§ **Task to carry out**: Down to the last line, the material below should be reproduced exactly.

§ **The data**:
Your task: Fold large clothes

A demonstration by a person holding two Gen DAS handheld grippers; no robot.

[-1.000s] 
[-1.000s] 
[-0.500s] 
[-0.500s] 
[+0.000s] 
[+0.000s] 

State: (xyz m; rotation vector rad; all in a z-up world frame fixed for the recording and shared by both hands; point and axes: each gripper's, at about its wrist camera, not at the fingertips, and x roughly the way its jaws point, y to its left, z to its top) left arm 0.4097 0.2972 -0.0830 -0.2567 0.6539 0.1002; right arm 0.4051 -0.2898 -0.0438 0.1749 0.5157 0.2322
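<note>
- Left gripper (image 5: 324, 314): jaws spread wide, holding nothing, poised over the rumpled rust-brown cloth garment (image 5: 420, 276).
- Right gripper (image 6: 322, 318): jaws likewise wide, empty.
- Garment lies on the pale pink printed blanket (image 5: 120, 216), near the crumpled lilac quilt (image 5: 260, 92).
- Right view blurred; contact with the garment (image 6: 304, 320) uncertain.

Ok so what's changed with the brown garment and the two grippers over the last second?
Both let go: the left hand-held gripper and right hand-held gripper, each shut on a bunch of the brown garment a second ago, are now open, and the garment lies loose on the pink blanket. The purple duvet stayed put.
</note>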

§ **Solution to the problem**:
Your task: Fold large clothes

A demonstration by a person holding two Gen DAS handheld grippers; no robot.

[-1.000s] 
[-1.000s] 
[-0.500s] 
[-0.500s] 
[+0.000s] 
[+0.000s] 

State: (xyz m; rotation vector rad; all in a z-up world frame fixed for the recording and shared by both hands; point and axes: each gripper's, at about its wrist camera, not at the fingertips, and x roughly the way its jaws point, y to its left, z to its top) left arm 0.4097 0.2972 -0.0830 -0.2567 0.6539 0.1002; right arm 0.4051 -0.2898 -0.0438 0.1749 0.5157 0.2322
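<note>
- Left gripper (image 5: 324, 314): jaws spread wide, holding nothing, poised over the rumpled rust-brown cloth garment (image 5: 420, 276).
- Right gripper (image 6: 322, 318): jaws likewise wide, empty.
- Garment lies on the pale pink printed blanket (image 5: 120, 216), near the crumpled lilac quilt (image 5: 260, 92).
- Right view blurred; contact with the garment (image 6: 304, 320) uncertain.

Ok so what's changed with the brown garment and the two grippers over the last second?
Both let go: the left hand-held gripper and right hand-held gripper, each shut on a bunch of the brown garment a second ago, are now open, and the garment lies loose on the pink blanket. The purple duvet stayed put.
</note>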

The output above is the complete answer.